Prompt
Retype each line of the listing below, word for word.

Dataset excerpt
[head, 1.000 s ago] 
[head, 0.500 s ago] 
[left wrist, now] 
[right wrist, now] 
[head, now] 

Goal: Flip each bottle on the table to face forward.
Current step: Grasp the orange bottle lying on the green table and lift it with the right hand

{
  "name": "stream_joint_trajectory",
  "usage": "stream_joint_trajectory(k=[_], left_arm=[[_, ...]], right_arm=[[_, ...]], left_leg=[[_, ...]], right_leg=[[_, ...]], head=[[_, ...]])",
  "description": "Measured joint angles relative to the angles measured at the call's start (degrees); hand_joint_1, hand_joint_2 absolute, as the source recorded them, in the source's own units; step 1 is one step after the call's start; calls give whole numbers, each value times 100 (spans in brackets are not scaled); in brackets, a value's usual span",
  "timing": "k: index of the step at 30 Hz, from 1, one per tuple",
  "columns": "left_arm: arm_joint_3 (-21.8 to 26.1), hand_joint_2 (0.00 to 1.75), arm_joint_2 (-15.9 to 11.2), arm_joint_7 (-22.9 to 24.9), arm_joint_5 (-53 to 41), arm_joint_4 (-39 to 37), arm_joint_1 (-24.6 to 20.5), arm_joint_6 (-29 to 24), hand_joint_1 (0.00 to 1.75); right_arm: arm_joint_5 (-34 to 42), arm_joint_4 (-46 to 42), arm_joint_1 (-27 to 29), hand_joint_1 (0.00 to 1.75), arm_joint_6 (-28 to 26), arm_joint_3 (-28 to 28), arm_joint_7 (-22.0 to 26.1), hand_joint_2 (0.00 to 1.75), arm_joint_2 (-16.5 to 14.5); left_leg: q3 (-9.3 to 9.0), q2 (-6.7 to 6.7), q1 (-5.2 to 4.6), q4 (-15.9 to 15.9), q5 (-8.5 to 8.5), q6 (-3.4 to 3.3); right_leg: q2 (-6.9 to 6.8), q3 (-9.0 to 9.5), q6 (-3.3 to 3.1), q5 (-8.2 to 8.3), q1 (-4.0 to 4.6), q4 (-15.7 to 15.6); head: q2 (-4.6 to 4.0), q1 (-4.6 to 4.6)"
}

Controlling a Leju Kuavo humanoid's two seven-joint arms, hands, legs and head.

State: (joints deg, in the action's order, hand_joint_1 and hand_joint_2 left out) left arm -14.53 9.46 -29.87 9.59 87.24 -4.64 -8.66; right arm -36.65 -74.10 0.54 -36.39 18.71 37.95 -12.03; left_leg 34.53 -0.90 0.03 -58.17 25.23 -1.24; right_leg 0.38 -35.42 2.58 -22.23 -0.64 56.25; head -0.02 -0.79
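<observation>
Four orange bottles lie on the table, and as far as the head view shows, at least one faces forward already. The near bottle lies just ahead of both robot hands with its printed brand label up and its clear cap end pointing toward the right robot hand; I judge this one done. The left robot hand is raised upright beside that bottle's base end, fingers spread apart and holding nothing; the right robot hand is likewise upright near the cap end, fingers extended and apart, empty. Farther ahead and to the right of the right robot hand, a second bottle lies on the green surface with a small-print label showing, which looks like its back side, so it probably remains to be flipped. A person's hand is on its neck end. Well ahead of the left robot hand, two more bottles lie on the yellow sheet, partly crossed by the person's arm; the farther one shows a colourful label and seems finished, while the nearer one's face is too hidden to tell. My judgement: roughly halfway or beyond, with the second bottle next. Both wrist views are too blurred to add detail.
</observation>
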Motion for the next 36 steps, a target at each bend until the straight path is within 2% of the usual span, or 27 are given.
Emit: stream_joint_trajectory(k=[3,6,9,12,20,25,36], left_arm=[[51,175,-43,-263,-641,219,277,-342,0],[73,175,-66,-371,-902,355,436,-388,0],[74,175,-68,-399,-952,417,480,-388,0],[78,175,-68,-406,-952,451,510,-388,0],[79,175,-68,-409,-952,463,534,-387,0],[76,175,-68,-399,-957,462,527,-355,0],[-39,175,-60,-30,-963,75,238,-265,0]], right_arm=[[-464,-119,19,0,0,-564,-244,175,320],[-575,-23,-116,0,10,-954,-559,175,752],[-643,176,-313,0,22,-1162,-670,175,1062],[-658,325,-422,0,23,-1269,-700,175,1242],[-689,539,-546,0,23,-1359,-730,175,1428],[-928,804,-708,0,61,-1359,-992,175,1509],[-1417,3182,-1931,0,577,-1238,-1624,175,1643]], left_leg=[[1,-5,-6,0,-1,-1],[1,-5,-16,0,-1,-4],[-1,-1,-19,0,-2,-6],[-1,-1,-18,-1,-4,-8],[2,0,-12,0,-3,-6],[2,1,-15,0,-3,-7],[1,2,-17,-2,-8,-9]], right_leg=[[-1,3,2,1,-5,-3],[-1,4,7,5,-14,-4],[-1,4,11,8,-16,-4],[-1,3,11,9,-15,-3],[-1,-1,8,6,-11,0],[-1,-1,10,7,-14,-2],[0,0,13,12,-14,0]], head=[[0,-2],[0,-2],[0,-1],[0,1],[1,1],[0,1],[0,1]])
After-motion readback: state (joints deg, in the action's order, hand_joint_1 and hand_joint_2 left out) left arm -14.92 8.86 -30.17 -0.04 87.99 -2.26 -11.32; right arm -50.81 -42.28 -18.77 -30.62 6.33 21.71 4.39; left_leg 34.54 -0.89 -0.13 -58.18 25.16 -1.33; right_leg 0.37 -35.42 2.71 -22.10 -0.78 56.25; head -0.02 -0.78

Exercise solution
[head, 1.000 s ago] 
[head, 0.500 s ago] 
[left wrist, now] 
[right wrist, now] 
[head, now] 

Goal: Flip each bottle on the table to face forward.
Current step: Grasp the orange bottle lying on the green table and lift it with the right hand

{
  "name": "stream_joint_trajectory",
  "usage": "stream_joint_trajectory(k=[_], left_arm=[[_, ...]], right_arm=[[_, ...]], left_leg=[[_, ...]], right_leg=[[_, ...]], head=[[_, ...]])",
  "description": "Measured joint angles relative to the angles measured at the call's start (degrees); hand_joint_1, hand_joint_2 absolute, as the source recorded them, in the source's own units; step 1 is one step after the call's start; calls give whole numbers, each value times 100 (spans in brackets are not scaled); in brackets, a value's usual span",
  "timing": "k: index of the step at 30 Hz, from 1, one per tuple",
  "columns": "left_arm: arm_joint_3 (-21.8 to 26.1), hand_joint_2 (0.00 to 1.75), arm_joint_2 (-15.9 to 11.2), arm_joint_7 (-22.9 to 24.9), arm_joint_5 (-53 to 41), arm_joint_4 (-39 to 37), arm_joint_1 (-24.6 to 20.5), arm_joint_6 (-29 to 24), hand_joint_1 (0.00 to 1.75); right_arm: arm_joint_5 (-34 to 42), arm_joint_4 (-46 to 42), arm_joint_1 (-27 to 29), hand_joint_1 (0.00 to 1.75), arm_joint_6 (-28 to 26), arm_joint_3 (-28 to 28), arm_joint_7 (-22.0 to 26.1), hand_joint_2 (0.00 to 1.75), arm_joint_2 (-16.5 to 14.5); left_leg: q3 (-9.3 to 9.0), q2 (-6.7 to 6.7), q1 (-5.2 to 4.6), q4 (-15.9 to 15.9), q5 (-8.5 to 8.5), q6 (-3.4 to 3.3); right_leg: q2 (-6.9 to 6.8), q3 (-9.0 to 9.5), q6 (-3.3 to 3.1), q5 (-8.2 to 8.3), q1 (-4.0 to 4.6), q4 (-15.7 to 15.6); head: q2 (-4.6 to 4.0), q1 (-4.6 to 4.6)"
}

Controlling a Leju Kuavo humanoid's two seven-joint arms, hands, legs and head.

State: (joints deg, in the action's order, hand_joint_1 and hand_joint_2 left out) left arm -14.53 9.46 -29.87 9.59 87.24 -4.64 -8.66; right arm -36.65 -74.10 0.54 -36.39 18.71 37.95 -12.03; left_leg 34.53 -0.90 0.03 -58.17 25.23 -1.24; right_leg 0.38 -35.42 2.58 -22.23 -0.64 56.25; head -0.02 -0.79
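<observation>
Four orange bottles lie on the table, and as far as the head view shows, at least one faces forward already. The near bottle lies just ahead of both robot hands with its printed brand label up and its clear cap end pointing toward the right robot hand; I judge this one done. The left robot hand is raised upright beside that bottle's base end, fingers spread apart and holding nothing; the right robot hand is likewise upright near the cap end, fingers extended and apart, empty. Farther ahead and to the right of the right robot hand, a second bottle lies on the green surface with a small-print label showing, which looks like its back side, so it probably remains to be flipped. A person's hand is on its neck end. Well ahead of the left robot hand, two more bottles lie on the yellow sheet, partly crossed by the person's arm; the farther one shows a colourful label and seems finished, while the nearer one's face is too hidden to tell. My judgement: roughly halfway or beyond, with the second bottle next. Both wrist views are too blurred to add detail.
</observation>
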Motion for the next 36 steps, a target at each bend until the straight path is within 2% of the usual span, or 27 are given.
Emit: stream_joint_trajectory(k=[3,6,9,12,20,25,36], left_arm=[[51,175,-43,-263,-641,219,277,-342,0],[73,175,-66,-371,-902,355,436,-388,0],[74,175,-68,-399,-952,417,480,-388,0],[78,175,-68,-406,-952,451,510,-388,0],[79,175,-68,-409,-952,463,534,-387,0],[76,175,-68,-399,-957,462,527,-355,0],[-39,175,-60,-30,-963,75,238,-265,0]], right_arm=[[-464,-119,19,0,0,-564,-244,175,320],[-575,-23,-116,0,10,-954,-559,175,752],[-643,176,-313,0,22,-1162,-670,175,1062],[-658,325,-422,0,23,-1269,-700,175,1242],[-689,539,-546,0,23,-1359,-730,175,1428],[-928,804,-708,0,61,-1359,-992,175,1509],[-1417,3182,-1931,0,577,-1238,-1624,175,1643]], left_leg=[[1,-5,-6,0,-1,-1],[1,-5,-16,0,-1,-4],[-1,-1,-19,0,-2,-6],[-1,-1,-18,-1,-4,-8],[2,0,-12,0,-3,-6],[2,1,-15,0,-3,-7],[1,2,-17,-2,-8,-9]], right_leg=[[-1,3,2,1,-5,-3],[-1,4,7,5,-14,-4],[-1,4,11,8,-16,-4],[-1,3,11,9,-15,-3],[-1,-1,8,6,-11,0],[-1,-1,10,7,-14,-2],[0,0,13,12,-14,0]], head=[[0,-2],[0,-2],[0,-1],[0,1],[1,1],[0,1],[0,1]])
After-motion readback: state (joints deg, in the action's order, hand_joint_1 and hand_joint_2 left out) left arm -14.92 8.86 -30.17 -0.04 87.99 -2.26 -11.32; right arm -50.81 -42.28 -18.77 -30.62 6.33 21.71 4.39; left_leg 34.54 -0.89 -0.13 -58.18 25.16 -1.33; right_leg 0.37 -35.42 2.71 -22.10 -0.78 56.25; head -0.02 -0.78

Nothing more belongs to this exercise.